Notes to Condensed Consolidated Financial Statements (Continued)
(Unaudited)
During the nine months ended September 30, 2020 and 2019, the Company recognized the following revenue from service contracts and cloud-based software licenses over time, and hardware and consumable product shipments and subscription software at a point in time (in thousands):
Nine Months Ended
September 30,
2020
2019
Revenue recognized at a point in time
$ 6,113 $ 18,655
Revenue recognized over time
1,988 2,221
Total
$ 8,101 $ 20,876
For the nine months ended September 30, 2020 and 2019, no single customer accounted for more than 10% of the Company’s consolidated revenue.
The Company’s long-lived assets are substantially all located in the United States where the Company’s primary operations are located.

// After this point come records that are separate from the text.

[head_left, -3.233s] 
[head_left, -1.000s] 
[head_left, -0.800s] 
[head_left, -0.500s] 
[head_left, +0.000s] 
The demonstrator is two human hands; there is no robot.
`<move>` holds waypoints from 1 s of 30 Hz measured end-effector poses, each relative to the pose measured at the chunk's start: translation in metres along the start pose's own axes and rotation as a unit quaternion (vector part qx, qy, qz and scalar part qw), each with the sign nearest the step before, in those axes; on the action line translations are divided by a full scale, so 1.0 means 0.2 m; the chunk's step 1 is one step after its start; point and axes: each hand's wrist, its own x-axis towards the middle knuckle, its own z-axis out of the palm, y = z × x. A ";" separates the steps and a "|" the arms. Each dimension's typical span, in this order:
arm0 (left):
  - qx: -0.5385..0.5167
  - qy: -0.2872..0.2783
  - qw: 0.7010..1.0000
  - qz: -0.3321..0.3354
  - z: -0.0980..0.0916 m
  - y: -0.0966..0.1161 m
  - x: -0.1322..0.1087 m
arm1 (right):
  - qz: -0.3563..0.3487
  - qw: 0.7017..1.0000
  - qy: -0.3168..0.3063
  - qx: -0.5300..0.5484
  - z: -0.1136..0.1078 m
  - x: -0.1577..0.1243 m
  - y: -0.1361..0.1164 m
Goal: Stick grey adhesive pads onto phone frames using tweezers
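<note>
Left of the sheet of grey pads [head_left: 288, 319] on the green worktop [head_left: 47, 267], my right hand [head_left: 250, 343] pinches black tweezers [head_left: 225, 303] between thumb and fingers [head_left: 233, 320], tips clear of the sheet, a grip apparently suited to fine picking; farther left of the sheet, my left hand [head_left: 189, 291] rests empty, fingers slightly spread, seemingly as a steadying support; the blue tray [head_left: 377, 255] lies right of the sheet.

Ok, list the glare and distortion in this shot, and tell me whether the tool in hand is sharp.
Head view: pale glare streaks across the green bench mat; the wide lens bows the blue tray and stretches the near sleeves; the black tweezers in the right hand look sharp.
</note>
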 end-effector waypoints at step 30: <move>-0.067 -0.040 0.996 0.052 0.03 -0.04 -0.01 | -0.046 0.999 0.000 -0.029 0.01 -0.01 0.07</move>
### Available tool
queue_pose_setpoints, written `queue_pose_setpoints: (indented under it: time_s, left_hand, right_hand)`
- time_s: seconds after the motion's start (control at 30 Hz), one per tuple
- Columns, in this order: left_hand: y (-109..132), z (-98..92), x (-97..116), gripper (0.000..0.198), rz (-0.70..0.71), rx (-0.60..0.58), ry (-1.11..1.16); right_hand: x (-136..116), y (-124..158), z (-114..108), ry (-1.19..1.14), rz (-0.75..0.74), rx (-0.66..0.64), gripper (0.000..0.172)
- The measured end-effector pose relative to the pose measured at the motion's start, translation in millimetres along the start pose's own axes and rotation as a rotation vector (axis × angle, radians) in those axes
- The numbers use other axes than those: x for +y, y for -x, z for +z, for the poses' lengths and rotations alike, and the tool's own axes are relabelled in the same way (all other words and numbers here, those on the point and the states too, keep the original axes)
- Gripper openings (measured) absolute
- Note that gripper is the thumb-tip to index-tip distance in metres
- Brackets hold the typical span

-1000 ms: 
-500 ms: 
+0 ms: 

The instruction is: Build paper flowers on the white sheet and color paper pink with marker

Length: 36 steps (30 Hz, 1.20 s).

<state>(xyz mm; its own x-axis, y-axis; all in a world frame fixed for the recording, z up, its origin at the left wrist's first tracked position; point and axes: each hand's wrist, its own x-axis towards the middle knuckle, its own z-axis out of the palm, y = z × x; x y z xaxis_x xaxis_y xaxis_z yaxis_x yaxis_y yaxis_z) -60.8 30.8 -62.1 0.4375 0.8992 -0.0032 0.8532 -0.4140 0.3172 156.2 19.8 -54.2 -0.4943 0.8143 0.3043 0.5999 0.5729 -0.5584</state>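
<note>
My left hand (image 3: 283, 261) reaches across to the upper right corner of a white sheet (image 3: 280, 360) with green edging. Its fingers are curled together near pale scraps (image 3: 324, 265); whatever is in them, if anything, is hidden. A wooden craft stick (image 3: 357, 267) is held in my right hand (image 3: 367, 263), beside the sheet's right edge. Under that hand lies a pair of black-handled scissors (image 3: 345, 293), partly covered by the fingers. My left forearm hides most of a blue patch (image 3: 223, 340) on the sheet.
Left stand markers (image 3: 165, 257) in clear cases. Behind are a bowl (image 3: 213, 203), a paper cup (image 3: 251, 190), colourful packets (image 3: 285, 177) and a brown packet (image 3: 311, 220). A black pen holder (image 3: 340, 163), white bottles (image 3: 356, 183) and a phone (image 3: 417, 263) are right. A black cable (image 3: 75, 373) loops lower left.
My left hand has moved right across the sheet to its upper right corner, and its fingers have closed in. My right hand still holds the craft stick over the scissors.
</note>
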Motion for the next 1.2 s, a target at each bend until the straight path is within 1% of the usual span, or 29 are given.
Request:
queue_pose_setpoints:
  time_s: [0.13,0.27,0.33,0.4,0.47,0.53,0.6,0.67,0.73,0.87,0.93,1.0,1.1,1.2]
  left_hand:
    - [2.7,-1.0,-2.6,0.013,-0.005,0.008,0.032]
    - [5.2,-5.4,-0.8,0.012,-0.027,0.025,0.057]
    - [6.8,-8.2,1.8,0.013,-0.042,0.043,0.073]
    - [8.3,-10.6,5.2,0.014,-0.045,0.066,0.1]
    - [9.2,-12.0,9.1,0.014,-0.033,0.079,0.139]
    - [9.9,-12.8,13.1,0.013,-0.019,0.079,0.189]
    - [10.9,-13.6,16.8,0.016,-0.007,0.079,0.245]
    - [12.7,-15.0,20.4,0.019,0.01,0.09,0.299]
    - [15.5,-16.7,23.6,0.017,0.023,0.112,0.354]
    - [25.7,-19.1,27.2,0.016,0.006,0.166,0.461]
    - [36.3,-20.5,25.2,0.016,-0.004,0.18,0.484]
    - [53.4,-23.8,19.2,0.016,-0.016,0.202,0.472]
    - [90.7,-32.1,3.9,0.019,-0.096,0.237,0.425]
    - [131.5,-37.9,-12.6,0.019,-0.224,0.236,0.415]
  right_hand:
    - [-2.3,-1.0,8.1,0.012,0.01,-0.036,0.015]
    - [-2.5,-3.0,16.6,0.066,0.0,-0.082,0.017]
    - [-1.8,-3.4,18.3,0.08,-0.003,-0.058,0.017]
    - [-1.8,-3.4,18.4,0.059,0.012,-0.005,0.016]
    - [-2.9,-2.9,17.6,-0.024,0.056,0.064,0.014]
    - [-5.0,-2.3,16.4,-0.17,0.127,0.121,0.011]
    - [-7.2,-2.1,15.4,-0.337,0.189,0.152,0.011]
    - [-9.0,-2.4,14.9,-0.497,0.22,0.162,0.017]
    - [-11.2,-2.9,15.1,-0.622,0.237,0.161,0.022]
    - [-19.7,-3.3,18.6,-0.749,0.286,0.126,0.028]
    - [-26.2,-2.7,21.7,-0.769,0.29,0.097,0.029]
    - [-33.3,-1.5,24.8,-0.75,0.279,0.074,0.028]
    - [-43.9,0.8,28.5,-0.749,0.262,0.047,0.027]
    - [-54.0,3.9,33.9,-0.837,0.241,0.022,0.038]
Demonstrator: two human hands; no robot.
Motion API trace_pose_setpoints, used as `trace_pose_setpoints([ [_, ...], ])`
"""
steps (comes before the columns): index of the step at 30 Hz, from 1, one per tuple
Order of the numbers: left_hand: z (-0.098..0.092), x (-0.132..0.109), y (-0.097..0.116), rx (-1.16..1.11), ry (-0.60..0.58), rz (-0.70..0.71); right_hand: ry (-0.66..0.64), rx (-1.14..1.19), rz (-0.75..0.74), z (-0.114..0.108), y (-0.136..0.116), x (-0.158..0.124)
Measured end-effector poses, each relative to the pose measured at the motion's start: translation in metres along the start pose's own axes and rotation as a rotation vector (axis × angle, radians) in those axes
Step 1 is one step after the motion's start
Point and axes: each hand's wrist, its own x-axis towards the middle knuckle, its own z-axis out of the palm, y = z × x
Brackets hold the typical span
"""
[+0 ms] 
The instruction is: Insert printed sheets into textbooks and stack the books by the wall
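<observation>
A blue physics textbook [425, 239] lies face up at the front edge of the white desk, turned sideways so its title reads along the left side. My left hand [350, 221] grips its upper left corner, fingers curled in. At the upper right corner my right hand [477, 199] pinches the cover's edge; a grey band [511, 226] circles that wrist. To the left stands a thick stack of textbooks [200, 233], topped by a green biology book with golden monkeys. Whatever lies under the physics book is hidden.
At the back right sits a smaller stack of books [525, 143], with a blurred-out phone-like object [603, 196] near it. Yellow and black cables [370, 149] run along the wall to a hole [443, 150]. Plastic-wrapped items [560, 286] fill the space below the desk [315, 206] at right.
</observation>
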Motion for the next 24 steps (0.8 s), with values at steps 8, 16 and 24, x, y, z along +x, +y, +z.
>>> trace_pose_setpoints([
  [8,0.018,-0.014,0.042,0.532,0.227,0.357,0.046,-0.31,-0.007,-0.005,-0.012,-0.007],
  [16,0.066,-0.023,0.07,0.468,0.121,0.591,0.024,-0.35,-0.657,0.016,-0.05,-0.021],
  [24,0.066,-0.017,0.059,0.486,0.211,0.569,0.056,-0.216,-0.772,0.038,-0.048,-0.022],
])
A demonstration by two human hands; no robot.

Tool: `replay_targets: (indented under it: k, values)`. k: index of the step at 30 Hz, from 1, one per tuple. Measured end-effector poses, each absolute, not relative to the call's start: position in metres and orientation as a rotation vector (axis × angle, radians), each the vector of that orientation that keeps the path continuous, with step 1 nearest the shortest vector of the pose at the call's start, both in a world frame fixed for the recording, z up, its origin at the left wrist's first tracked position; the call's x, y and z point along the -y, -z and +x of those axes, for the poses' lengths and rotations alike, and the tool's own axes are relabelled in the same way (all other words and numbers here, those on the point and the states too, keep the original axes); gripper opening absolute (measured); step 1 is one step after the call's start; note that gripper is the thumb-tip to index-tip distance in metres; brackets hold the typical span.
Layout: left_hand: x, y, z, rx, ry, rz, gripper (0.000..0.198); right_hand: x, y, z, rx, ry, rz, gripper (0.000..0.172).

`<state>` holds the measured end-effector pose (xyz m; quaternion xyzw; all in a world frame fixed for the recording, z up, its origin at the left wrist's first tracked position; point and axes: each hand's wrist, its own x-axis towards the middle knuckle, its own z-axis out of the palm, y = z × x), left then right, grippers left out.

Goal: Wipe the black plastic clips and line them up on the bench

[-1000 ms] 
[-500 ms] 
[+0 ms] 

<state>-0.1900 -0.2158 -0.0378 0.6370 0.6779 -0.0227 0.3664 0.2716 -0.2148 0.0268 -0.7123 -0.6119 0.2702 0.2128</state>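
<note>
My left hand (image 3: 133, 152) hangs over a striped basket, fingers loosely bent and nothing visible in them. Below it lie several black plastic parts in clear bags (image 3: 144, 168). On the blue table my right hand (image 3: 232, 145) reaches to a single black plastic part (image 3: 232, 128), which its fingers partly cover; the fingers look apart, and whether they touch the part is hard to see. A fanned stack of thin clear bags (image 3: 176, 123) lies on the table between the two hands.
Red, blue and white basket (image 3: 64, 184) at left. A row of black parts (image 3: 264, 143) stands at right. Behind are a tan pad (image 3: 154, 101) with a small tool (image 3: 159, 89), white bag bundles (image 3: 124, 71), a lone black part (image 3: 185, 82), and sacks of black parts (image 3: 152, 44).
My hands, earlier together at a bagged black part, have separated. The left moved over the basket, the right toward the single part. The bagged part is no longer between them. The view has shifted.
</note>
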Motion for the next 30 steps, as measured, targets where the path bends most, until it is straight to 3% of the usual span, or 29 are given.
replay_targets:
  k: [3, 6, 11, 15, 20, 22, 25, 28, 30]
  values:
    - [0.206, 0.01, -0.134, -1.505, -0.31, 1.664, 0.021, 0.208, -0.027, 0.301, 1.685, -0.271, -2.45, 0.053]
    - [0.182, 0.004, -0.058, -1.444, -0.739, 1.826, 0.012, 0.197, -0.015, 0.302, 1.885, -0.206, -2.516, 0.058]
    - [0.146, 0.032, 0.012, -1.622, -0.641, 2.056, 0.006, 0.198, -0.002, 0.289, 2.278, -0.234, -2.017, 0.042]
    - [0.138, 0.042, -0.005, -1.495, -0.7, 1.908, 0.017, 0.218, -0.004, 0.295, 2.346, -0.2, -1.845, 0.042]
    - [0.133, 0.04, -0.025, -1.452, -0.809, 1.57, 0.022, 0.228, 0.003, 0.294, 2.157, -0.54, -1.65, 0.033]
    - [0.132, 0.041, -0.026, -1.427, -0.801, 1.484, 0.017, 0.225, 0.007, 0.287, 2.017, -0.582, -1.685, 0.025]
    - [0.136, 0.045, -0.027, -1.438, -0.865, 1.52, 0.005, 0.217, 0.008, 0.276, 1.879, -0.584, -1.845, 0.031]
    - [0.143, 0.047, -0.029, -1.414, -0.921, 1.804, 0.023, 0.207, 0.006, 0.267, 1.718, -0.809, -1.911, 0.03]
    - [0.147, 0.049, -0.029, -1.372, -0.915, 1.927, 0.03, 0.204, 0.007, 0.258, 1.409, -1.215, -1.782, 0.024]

13.   Related-Party Transactions
In 2017, the Company issued warrants related to the strategic collaboration agreement (Note 11). The investor was no longer considered a related party in the nine months ended September 30, 2020 and the year ended December 31, 2019.
14.   Net Loss Per Share
The Company computes basic loss per share using net loss attributable to Desktop Metal, Inc. Common Stockholders and the weighted-average number of common shares outstanding during each period. Diluted earnings per share include shares issuable upon exercise of outstanding stock options and stock-based awards where the conversion of such instruments would be dilutive.
September 30,
(in thousands, except per share amounts)
2020
2019
Numerator for basic and diluted net loss per share:
Net loss attributable to Desktop Metal, Inc Common Stockholders
$ (65,027) $ (75,769)
Denominator for basic and diluted net loss per share:
Weighted average shares
29,457 22,395
Net loss per share – Basic and Diluted
$ (2.21) $ (3.38)
For the nine months ended September 30, 2020 and 2019 the effect of dilutive securities, including non-vested stock options restricted stock awards, warrants, and Convertible Preferred Stock, was excluded from the denominator for the calculation of diluted net loss per share because the Company recognized a net loss for the period and their inclusion would be antidilutive. Dilutive securities excluded were 117,722,359 and 121,001,479 shares for the nine months ended September 30, 2020 and 2019, respectively.
15.   Subsequent Events
As described in Note 1, the Company completed the Business Combination on December 9, 2020.
Management has evaluated subsequent events occurring through December 14, 2020, the date that these condensed consolidated financial statements were available to be issued and determined that no additional subsequent events occurred that would require recognition or disclosure in these condensed consolidated financial statements other than those in this note.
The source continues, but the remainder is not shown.